"Bank, City Officials Testify About Hansen -- Two Say She Told Them Charges Were Mistake"

DAVID ALLEN, attorney
Thelma Hansen, defendant

Seattle Times

By Diane Brooks

EVERETT - City Councilwoman Thelma "Jean" Hansen is to take the stand this afternoon, a day after jurors heard testimony from Everett and bank officials intended to help them fathom the legalities of gambling with money drawn from a city credit card.

Two witnesses yesterday testified that Hansen last year said her casino charges were mistakes. On Monday, defense attorney David Allen told jurors the Everett councilwoman intentionally used a city Visa at casinos because she thought it was allowable as long as she repaid the money.

Hansen is being tried in Snohomish County Superior Court on a charge of first-degree theft for obtaining nine cash advances totaling $4,800 from three casinos in Arizona and Nevada in December 1995 and February 1996. She also used the city Visa in late February 1996 to obtain $150 at a California casino but she hasn't been charged for that incident.

In each of those cases, she later paid for her personal charges. Following standard city procedures, Hansen made her checks out to Visa and gave them to the city, which then gave them to the bank.

Allen maintains that because Hansen's name appears on the card and she signed the back of it, her charges are personal debts to Frontier Bank, which issues the city's Visa cards.
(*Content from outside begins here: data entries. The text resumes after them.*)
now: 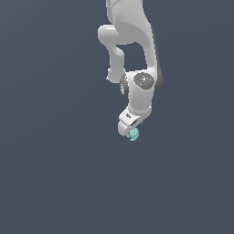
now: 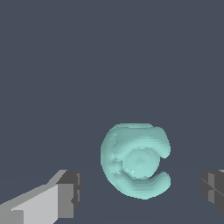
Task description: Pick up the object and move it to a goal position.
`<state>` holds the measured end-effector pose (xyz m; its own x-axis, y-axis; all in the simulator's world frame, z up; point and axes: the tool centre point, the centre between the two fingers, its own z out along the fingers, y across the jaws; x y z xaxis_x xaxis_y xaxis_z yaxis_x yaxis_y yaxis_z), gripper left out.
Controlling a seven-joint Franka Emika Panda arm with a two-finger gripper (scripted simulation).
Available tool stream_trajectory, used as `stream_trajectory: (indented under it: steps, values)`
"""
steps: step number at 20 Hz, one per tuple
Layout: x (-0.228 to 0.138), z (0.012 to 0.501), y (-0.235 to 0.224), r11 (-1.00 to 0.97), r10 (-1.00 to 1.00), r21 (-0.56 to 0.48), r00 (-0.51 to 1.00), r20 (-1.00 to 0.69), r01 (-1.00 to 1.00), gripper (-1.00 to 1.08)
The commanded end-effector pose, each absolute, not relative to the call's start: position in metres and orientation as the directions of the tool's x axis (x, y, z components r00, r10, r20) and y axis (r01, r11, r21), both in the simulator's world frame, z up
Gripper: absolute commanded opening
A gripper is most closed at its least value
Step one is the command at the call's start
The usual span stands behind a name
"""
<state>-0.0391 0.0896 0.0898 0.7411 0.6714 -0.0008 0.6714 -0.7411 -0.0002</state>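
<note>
The object [image 2: 135,159] is a small teal lumpy blob with curled ridges. In the wrist view it lies between my two fingertips, with a gap on each side. One finger [image 2: 65,192] and the other finger [image 2: 213,187] stand apart from it. My gripper [image 2: 140,190] is open. In the exterior view the object [image 1: 133,134] shows just below the white hand of my gripper [image 1: 130,130], which hides part of it. The fingertips themselves are too small to make out there.
A plain dark grey surface [image 1: 55,173] fills both views. The white arm [image 1: 137,55] comes down from the top of the exterior view. No other things show.
</note>
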Motion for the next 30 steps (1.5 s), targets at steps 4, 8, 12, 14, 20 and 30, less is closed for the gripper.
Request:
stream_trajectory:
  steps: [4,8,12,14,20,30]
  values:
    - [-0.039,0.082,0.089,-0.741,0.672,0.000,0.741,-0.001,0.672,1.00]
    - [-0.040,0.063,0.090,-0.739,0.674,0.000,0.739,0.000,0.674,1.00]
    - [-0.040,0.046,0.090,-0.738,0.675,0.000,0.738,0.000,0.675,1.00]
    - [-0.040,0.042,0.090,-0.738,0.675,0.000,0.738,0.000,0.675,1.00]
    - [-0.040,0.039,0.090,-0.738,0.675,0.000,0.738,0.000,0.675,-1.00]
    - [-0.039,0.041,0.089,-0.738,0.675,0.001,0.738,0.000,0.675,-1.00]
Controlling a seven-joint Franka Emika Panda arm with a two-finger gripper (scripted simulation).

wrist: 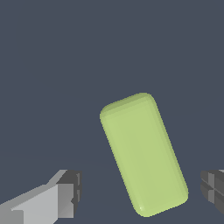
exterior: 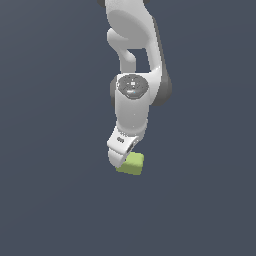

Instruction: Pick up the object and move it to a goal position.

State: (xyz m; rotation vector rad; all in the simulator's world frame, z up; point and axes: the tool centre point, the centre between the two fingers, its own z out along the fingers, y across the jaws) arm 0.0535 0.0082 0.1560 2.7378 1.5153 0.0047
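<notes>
Block (wrist: 143, 154) lies btwn wide-spread end effector (wrist: 142, 190) fingers, touching neither

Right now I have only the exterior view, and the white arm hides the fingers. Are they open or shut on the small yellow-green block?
Observer: Open. In the wrist view the fingers stand apart, one on each side of the small matte yellow-green rounded-edge block, and neither touches it.
Operator: Is it square to them?
Observer: No. Its long axis is skewed to the line between the fingers, neither along it nor square across it.
Operator: Centred, at least?
Observer: Not quite. The gap is clearly narrower on one side than on the other.
</notes>
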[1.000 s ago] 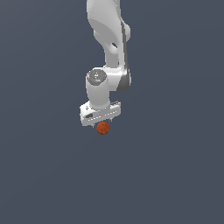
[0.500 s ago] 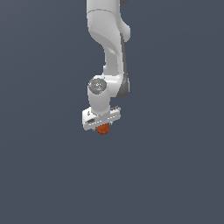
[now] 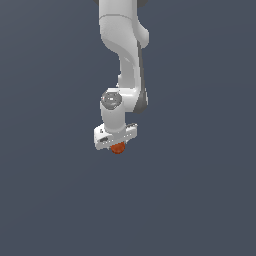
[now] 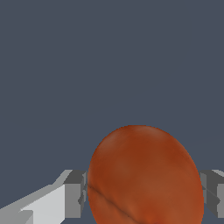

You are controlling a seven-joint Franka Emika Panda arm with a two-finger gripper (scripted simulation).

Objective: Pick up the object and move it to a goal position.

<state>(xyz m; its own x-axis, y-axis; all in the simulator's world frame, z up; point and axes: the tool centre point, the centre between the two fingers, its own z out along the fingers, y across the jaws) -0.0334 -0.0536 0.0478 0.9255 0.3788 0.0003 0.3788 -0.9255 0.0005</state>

This is no different, he says, than past practices of other Everett council members who put personal charges on their city cards and then repaid them.

Allen yesterday highlighted examples of personal use of the cards, topped by a $1,103 charge made by then-Councilman Carl Gipson in September 1994 at Embassy Suites Hotel in Lynnwood.

When contacted later, Gipson said he accidentally handed his wife the wrong credit card to pay for a party they hosted at the hotel.

He noticed the mistake when the party ended and tried to get the hotel to switch the charge to a different card, he said, but it was too late.

Deputy Prosecutor Kathleen Patterson must convince jurors that Frontier Bank's contract with Everett makes the city solely responsible for debts accrued with city Visa cards.

If the cards are issued only on Everett's credit, and Frontier Bank would not hold Hansen personally liable for her charges, then the councilwoman was in essence gambling with city money, which is illegal.

Frontier Bank loan officer Janet Keefe yesterday said Frontier doesn't run credit reports on individual council members before issuing them city credit cards. The cards are mailed to the city treasurer, she said.

"Our customer is the city of Everett," not the individual cardholder, she said.

However, neither attorney directly questioned Keefe about whether the bank would hold Hansen responsible for her personal charges.

Other testimony included:

-- Everett City Clerk Donna Rider said Hansen "was upset" when she reported her first set of gambling charges. "She (said) she had made an error and put a personal expense on her credit card," and had just discovered her mistake the previous night, Rider said. "She said she had bought a totem pole."

When more casino cash-advances turned up two months later, Rider said, Hansen again told her "it was a mistake."

-- Roberta Hanson, secretary for the Everett City Council, put into evidence Hansen's Visa, which has been in her safekeeping since March 1996. She recalled that after Hansen's second batch of casino charges turned up, she repeatedly asked Hansen to write a payment check before flying to Washington, D.C., for a city-related conference.

When the councilwoman flew away without first paying, taking the original copy of the Visa bill with her, Hanson said she called her in Washington.

Hansen "was very upset" about how much trouble she was causing, the council secretary said. "She was crying, very apologetic, very concerned." She paid her Visa charges as soon as she returned, Hanson said.

-- Washington State Patrol Detective Christopher Rankin, who investigated the case, described his June 1996 interview with Hansen. Hansen spoke very little, instead allowing her counsel to answer questions on her behalf.

Hansen told him that while gambling in both Arizona and Nevada she'd left her city Visa and her driver's license with a casino cashier.

At various times she would signal the cashier's cage, "and more money would be brought to her," he said.

"At the conclusion, she signed individual receipts" for each batch of chips she'd received, he said.

Employees from two casinos are to testify today. According to court papers, casino officials have told Rankin that cashiers never hold onto customers' credit cards.